Search the data below for the string "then". Extract every line that contains it.
[DATA SHOWN — start]
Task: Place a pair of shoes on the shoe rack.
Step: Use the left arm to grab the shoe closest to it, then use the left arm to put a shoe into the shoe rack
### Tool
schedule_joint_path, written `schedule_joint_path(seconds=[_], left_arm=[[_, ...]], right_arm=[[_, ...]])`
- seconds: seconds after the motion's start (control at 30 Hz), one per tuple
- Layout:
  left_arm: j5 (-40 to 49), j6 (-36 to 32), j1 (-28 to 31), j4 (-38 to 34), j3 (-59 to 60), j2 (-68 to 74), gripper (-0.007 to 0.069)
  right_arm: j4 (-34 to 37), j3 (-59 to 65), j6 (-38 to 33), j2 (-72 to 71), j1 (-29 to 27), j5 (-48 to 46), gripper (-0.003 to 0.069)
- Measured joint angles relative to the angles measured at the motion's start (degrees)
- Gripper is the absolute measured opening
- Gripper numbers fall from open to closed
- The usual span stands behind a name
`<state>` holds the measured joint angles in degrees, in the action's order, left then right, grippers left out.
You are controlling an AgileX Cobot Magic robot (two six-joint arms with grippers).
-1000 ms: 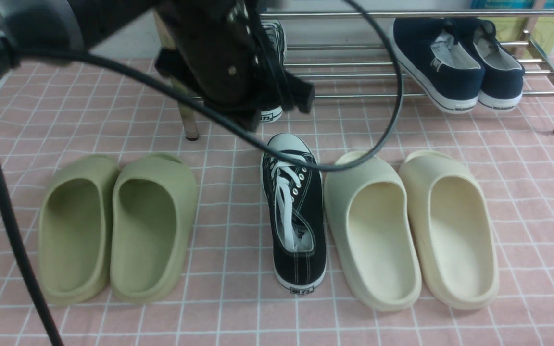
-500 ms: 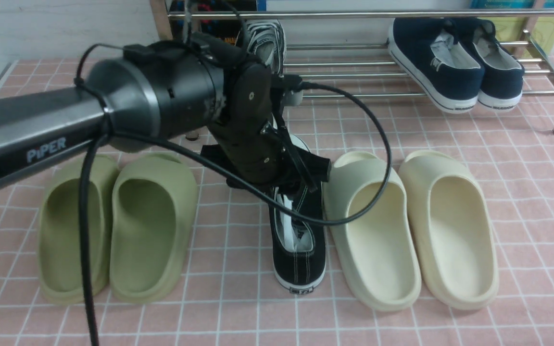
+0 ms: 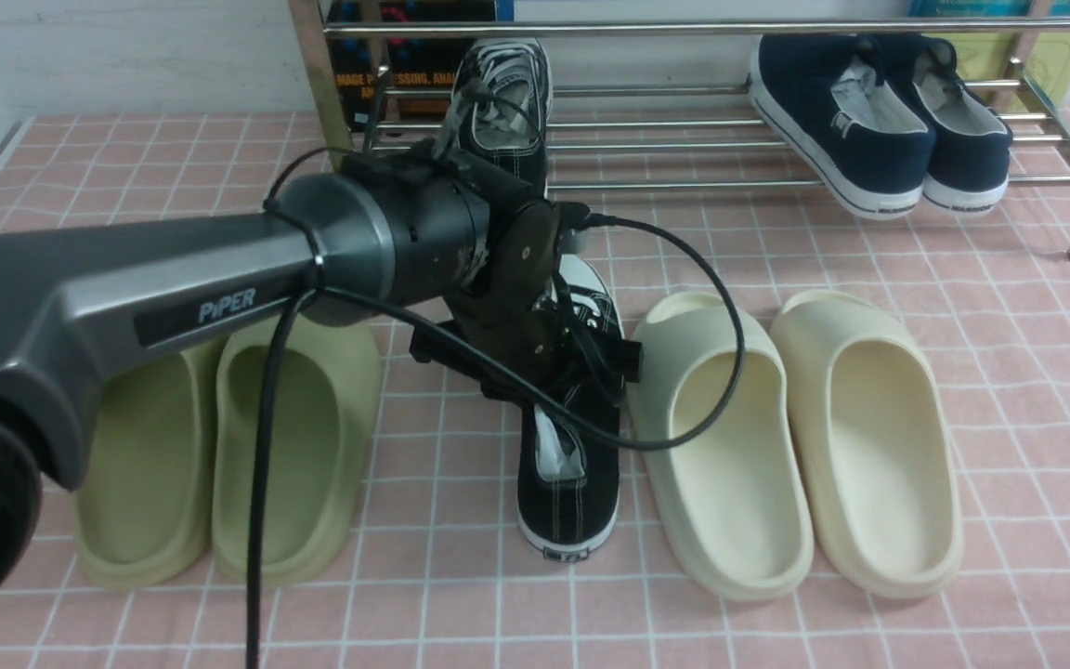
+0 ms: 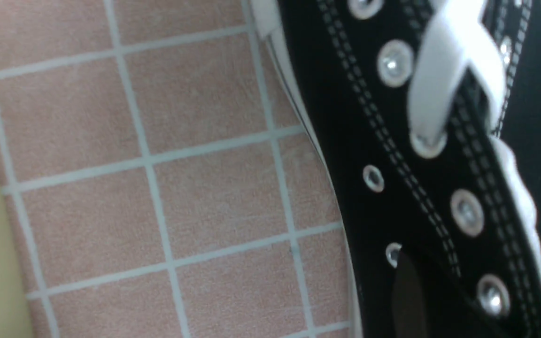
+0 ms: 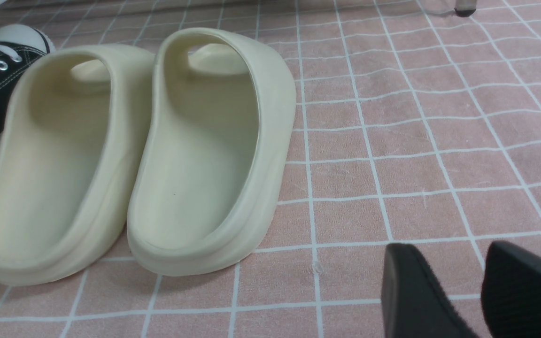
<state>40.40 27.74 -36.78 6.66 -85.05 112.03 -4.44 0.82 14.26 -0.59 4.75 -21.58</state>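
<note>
Straight below the left jaws lies the black sneaker [image 3: 570, 492], so close that the left wrist view holds little but its eyelets [image 4: 392, 63] and a white lace [image 4: 449, 70]. One dark fingertip [image 4: 406, 300] sits against the canvas by the lower eyelets. The other is out of sight, and from the front the wrist housing [image 3: 507, 279] covers both, so I cannot tell whether the jaws have closed on the shoe.

The sneaker's long axis runs fore and aft beneath them, with the heel on the robot's side and the white toe cap [image 3: 583, 274] on the far side, pointing at the shoe rack [image 3: 684, 144]. The jaws look set across that axis, over the laced middle, which I judge suits a pinch on the shoe's side wall.

Beyond the toe, the rack carries the partner sneaker [image 3: 502, 102], sloped on the bars. Right of it, bare bars run as far as the navy slip-ons [image 3: 869, 130]. The move probably goes up and forward from the jaws, ending just right of the partner.

The cream slides [image 3: 721, 446] stand just beside the sneaker on the jaws' right. The green slides [image 3: 293, 446] lie on their left, a little apart.

The right jaws stand parted with nothing between the pads [image 5: 416, 291], over the pink checked mat [image 5: 392, 141]. The cream slides lie between them and the sneaker, so the left jaws are plainly nearer.
</note>
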Motion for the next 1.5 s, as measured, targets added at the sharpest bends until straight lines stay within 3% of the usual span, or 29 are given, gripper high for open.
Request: schedule_joint_path(seconds=[0.2, 0.57, 0.87, 1.0, 1.37, 1.5], left_arm=[[8.7, 0.0, 0.0, -0.2, -9.9, -1.3, 0.0048], [9.8, 0.2, -0.2, -3.0, -24.7, 4.7, 0.0043], [20.0, -9.3, 0.0, -5.6, -27.3, 4.1, 0.0043], [20.7, -10.1, 0.0, -5.9, -27.4, 3.0, 0.0043], [7.1, -11.9, 0.1, -6.7, -27.6, 1.9, 0.0043], [-1.4, -11.1, 0.1, -2.4, -27.6, 3.7, 0.0043]], right_arm=[[0.0, 0.0, 0.0, 0.0, 0.0, 0.0, 0.0239], [0.0, 0.0, 0.0, 0.0, 0.0, 0.0, 0.0239], [0.0, 0.0, 0.0, 0.0, 0.0, 0.0, 0.0239], [0.0, 0.0, 0.0, 0.0, 0.0, 0.0, 0.0239], [0.0, 0.0, 0.0, 0.0, 0.0, 0.0, 0.0239], [0.0, 0.0, 0.0, 0.0, 0.0, 0.0, 0.0239]])
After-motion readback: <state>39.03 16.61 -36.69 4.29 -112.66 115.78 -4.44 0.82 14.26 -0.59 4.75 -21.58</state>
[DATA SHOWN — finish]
#### WRITTEN RESPONSE
Step: Use the left arm to grab the shoe closest to it, then use the left arm to put a shoe into the shoe rack
`<state>` holds the measured joint angles in degrees, in the action's order, left then right, grippers left out.

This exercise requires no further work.